→ Task to complete:
When you reach the line containing "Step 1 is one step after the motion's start", begin reproducing the material exactly, stop after the line containing "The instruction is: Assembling", and leave out any pictures along the way.

========

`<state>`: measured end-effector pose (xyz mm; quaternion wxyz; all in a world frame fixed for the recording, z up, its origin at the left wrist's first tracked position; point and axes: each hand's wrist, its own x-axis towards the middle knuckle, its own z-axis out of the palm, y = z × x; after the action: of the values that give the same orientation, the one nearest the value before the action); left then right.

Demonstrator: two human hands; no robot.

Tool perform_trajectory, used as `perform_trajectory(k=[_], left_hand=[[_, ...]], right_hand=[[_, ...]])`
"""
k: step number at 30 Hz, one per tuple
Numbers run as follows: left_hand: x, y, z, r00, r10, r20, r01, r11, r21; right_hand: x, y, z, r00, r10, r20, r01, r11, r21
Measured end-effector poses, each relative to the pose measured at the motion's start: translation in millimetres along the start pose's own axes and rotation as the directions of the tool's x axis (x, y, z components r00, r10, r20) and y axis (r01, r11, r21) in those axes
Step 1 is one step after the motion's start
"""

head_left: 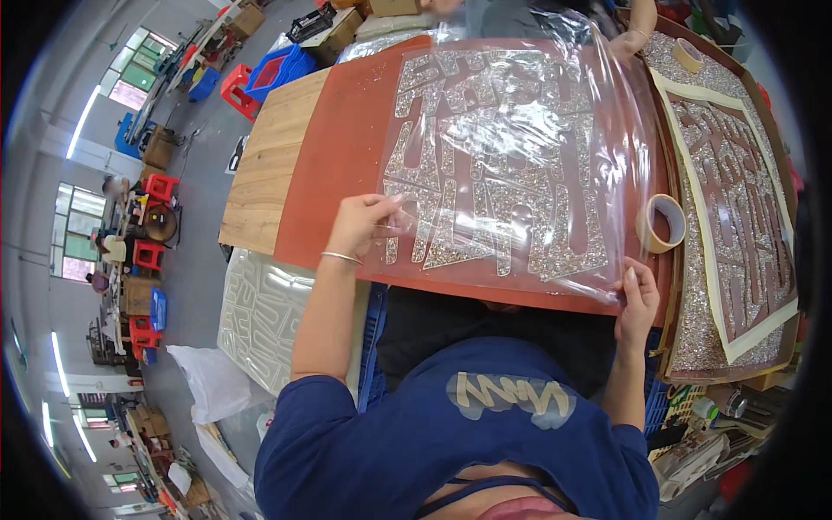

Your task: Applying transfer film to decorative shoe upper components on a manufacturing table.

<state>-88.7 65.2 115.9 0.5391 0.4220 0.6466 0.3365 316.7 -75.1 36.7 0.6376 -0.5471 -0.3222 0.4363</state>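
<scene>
A clear plastic film lies wrinkled and shiny over glittering rhinestone shapes on a red-brown board. My left hand has its thumb and fingers pinched on the film at its near left side. At the near right corner, my right hand is closed on the film's edge. Across the board, a co-worker's hand is at the far right of the film, where the sheet is raised. A roll of tan tape stands on the board's right side, above my right hand.
To the right is a tray of loose rhinestones with a cream-framed stencil and another tape roll. A wooden panel adjoins the board at left. Below it lies a white patterned sheet. Blue baskets stand at far left.
</scene>
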Motion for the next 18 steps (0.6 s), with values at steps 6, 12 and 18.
perform_trajectory(k=[6,12,18], left_hand=[[-2.1,-5.0,-27.0,0.963,-0.068,0.261,0.109,0.983,-0.148],[2.4,-28.2,-38.0,0.933,0.052,0.355,0.154,0.834,-0.529],[-7.6,-27.9,-25.5,0.998,0.020,0.067,0.004,0.938,-0.347]], right_hand=[[-11.2,5.1,-9.1,0.994,0.112,-0.016,-0.113,0.994,-0.012],[-10.6,-1.6,5.9,0.980,0.197,0.005,-0.197,0.980,-0.027],[-9.0,-7.5,12.2,0.976,0.215,-0.034,-0.218,0.966,-0.142]])
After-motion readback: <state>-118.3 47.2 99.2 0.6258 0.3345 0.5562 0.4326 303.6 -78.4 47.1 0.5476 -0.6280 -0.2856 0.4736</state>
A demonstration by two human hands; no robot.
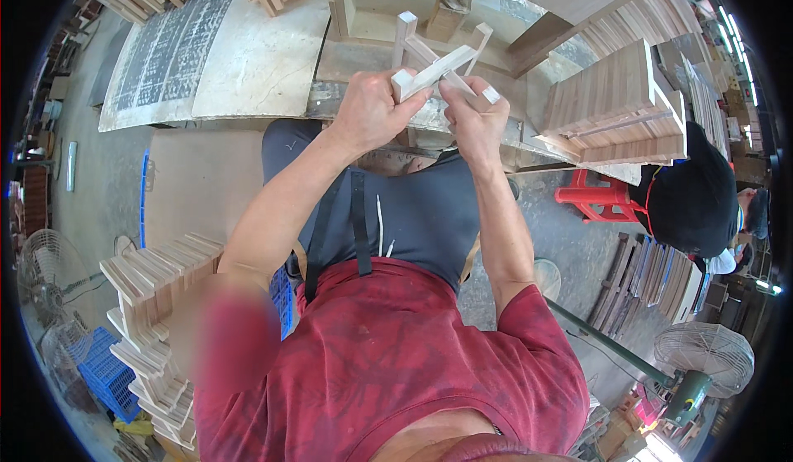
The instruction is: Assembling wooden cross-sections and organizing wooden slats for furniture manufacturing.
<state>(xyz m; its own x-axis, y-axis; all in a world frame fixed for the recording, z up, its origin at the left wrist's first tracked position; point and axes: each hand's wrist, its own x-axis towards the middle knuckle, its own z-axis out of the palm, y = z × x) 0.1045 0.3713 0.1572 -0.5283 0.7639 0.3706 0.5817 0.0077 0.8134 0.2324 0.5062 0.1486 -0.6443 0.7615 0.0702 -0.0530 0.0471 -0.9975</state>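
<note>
Between both hands, over the near edge of the workbench (351, 98), is a pale crossed wooden frame (439, 67). Its bars meet in an X, and short posts rise from some of their ends. My left hand (369, 108) is closed around the end of one bar, thumb along its side. On the other side, my right hand (477, 121) grips another bar near its end, with the thumb close to the crossing. Palms and fingers partly hide the lower parts of the frame. A small wooden block (451, 11) lies on the bench just beyond it.
Stacked wooden panels (607, 98) stand at the bench's right. Piled slatted wood pieces (153, 297) rise at my left beside a blue crate (107, 371). A red stool (595, 196), a seated person in black (690, 193) and a standing fan (702, 359) are to the right.
</note>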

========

→ Answer to the exercise:
Step 1 is one step after the motion's start
"""

head_left: 

Your task: Applying transfer film to decorative shoe upper components on a manufacturing table.

<state>-88.7 65.2 115.9 0.5391 0.4220 0.6466 0.3365 316.7 -75.1 36.7 0.6376 -0.5471 -0.3222 0.4363</state>
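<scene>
A clear plastic film lies wrinkled and shiny over glittering rhinestone shapes on a red-brown board. My left hand has its thumb and fingers pinched on the film at its near left side. At the near right corner, my right hand is closed on the film's edge. Across the board, a co-worker's hand is at the far right of the film, where the sheet is raised. A roll of tan tape stands on the board's right side, above my right hand.
To the right is a tray of loose rhinestones with a cream-framed stencil and another tape roll. A wooden panel adjoins the board at left. Below it lies a white patterned sheet. Blue baskets stand at far left.
</scene>
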Motion for the next 18 steps (0.6 s), with values at steps 6, 12 and 18.
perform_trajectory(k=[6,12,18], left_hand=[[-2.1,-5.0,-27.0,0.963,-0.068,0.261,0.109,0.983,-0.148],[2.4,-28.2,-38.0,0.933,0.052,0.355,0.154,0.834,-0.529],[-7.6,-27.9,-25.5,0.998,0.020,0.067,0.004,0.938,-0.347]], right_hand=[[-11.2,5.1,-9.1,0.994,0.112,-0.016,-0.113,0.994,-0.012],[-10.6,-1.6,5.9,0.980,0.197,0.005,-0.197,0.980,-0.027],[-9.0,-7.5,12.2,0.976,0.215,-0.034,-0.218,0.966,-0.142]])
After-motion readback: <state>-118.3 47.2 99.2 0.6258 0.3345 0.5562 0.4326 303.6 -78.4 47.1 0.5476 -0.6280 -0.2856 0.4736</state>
A demonstration by two human hands; no robot.
The instruction is: Assembling wooden cross-sections and organizing wooden slats for furniture manufacturing.

That is the complete answer to the exercise.